§ **Task objective**
Repeat exactly the lines from the first line of the records through the line containing "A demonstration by", and nothing more.

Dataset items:
=== Section Start ===

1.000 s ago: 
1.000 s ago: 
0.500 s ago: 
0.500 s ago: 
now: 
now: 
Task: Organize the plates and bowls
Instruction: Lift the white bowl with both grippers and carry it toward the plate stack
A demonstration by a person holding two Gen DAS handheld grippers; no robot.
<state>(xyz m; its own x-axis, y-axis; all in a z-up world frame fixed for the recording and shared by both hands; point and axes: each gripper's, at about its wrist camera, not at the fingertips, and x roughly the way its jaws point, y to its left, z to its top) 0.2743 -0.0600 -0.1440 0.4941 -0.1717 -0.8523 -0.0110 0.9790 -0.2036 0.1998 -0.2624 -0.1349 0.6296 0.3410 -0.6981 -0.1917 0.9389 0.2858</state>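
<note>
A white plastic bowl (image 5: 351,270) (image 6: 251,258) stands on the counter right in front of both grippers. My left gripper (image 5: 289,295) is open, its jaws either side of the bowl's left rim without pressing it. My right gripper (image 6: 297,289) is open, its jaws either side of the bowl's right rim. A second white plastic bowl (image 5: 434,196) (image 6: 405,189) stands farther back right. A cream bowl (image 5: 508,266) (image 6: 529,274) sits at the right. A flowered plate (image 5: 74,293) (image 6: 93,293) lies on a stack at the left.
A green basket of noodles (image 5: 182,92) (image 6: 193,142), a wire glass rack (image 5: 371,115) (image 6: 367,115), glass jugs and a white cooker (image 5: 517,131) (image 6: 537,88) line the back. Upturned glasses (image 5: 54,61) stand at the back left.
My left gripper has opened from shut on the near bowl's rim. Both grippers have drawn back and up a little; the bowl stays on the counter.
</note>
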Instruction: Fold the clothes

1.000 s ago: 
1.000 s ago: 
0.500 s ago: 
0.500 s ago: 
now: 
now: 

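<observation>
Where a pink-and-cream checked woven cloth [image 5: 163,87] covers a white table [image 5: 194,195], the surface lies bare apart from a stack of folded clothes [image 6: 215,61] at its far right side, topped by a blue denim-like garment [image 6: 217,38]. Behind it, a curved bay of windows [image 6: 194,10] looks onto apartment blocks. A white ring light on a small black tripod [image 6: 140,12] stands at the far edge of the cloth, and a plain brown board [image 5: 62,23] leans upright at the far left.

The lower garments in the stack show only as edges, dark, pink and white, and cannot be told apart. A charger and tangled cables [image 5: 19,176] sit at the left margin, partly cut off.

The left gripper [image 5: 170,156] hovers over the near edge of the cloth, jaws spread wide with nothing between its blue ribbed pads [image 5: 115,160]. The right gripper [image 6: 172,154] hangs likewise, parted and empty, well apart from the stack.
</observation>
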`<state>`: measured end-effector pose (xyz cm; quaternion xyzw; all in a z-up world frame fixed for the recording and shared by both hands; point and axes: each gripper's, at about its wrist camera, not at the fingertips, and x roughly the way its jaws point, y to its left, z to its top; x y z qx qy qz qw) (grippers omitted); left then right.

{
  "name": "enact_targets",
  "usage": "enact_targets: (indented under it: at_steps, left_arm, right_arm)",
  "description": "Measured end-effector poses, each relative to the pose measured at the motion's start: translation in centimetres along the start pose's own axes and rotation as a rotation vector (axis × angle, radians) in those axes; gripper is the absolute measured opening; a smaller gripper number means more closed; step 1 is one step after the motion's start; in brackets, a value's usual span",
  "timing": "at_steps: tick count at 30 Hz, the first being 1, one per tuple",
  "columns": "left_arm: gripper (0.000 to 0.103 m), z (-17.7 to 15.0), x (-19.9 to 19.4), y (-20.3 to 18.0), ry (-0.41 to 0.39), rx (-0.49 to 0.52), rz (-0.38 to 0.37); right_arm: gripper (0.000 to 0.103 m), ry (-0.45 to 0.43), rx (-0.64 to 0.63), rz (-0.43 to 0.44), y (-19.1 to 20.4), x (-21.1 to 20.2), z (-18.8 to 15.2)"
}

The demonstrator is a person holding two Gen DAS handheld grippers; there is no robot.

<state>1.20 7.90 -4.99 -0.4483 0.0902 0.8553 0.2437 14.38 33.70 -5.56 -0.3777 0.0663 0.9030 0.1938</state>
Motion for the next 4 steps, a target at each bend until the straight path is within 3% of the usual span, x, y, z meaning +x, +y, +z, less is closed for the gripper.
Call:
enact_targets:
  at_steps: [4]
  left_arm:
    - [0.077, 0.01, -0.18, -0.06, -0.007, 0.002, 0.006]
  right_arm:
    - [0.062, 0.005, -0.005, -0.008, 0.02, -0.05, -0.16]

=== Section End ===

§ **Answer to this problem**
1.000 s ago: 
1.000 s ago: 
0.500 s ago: 
0.500 s ago: 
now: 
now: 
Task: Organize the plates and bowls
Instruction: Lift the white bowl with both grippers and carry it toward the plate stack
A demonstration by a person holding two Gen DAS handheld grippers; no robot.

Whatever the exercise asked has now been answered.